Task objective
Looking at the listing below, retype exactly the lines starting at the one containing "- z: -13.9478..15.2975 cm" and ending at the one containing "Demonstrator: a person", both included, and nothing else.
_ _ _ _
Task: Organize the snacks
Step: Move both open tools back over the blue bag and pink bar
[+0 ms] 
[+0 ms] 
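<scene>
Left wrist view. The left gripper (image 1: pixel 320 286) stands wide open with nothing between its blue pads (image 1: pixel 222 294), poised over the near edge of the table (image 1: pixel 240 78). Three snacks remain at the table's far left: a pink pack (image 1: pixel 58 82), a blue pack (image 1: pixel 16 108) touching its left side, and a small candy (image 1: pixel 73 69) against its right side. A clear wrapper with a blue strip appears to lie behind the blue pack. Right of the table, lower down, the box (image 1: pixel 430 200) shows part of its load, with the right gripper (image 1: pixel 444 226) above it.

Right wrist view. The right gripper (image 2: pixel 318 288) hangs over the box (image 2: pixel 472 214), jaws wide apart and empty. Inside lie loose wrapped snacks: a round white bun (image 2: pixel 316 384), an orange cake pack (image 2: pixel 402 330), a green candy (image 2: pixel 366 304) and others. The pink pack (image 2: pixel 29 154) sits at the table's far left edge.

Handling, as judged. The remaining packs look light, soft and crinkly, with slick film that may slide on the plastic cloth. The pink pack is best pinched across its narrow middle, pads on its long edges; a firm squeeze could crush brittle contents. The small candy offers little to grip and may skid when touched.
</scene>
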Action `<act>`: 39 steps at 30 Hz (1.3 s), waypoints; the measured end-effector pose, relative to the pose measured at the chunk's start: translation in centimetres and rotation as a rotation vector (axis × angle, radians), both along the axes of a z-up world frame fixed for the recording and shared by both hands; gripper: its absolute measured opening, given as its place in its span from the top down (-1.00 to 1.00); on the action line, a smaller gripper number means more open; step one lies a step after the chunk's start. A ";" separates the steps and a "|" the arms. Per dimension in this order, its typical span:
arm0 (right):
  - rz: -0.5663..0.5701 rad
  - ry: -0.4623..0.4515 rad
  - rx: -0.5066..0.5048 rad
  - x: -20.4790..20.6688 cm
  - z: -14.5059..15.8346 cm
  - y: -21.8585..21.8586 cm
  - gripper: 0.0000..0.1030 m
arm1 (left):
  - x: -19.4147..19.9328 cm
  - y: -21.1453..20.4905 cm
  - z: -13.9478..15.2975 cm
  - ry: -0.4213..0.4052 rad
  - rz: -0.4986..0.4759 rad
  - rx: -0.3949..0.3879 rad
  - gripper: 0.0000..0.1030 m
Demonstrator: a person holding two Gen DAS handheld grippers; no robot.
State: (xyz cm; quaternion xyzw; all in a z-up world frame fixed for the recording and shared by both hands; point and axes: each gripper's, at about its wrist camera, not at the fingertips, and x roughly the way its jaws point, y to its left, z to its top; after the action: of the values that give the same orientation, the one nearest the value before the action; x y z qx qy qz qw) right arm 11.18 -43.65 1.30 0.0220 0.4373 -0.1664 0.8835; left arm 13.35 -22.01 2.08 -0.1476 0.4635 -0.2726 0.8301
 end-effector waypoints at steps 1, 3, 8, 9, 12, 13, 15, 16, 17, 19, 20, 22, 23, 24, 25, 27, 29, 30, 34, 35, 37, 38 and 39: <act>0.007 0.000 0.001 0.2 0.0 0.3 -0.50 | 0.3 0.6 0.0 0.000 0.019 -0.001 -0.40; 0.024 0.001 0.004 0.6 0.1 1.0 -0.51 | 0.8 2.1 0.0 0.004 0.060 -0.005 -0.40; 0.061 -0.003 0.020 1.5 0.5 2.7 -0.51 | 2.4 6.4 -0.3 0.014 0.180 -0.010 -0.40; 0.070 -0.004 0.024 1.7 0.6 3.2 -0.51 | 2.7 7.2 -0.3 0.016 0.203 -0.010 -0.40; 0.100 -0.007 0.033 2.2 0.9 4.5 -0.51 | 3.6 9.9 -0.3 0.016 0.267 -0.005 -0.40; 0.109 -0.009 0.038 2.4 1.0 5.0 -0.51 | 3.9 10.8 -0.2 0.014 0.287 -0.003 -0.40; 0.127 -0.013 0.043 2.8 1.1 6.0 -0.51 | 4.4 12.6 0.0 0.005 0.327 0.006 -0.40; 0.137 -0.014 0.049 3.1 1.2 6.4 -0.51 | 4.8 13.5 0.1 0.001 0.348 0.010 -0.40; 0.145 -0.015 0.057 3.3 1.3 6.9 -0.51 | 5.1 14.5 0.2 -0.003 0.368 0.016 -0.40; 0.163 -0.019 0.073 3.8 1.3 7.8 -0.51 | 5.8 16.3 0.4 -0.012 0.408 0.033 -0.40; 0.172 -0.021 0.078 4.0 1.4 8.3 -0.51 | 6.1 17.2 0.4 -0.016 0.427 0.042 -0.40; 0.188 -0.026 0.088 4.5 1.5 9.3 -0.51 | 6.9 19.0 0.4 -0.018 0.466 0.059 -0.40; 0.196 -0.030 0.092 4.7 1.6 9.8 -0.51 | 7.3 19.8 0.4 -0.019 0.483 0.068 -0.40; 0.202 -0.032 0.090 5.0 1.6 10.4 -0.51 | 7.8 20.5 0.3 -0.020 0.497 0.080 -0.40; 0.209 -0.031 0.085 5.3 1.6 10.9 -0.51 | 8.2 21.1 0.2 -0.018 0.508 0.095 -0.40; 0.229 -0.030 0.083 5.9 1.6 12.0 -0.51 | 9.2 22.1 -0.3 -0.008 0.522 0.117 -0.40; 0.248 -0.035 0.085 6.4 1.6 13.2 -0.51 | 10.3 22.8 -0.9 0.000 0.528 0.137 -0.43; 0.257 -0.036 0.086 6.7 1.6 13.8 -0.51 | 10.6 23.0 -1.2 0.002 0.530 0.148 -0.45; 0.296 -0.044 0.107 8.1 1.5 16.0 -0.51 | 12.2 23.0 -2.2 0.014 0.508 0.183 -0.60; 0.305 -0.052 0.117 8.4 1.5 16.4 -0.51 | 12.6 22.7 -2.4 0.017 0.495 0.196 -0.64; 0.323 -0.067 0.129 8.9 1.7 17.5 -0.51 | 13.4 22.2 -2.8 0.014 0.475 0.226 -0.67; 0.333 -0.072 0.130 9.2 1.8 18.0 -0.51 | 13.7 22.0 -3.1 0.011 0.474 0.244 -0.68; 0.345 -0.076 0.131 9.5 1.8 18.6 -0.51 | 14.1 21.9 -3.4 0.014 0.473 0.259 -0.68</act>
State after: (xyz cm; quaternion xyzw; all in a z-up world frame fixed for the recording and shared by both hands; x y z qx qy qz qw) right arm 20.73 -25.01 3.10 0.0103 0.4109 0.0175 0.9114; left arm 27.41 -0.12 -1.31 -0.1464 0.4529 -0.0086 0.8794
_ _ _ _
Response to the exercise
  - z: -13.9478..15.2975 cm
  - ry: -0.4213..0.4052 rad
  - rz: -0.4986..0.4759 rad
  - rx: -0.3949..0.3879 rad
  - gripper: 0.0000..0.1030 m
Demonstrator: a person holding two Gen DAS handheld grippers; no robot.

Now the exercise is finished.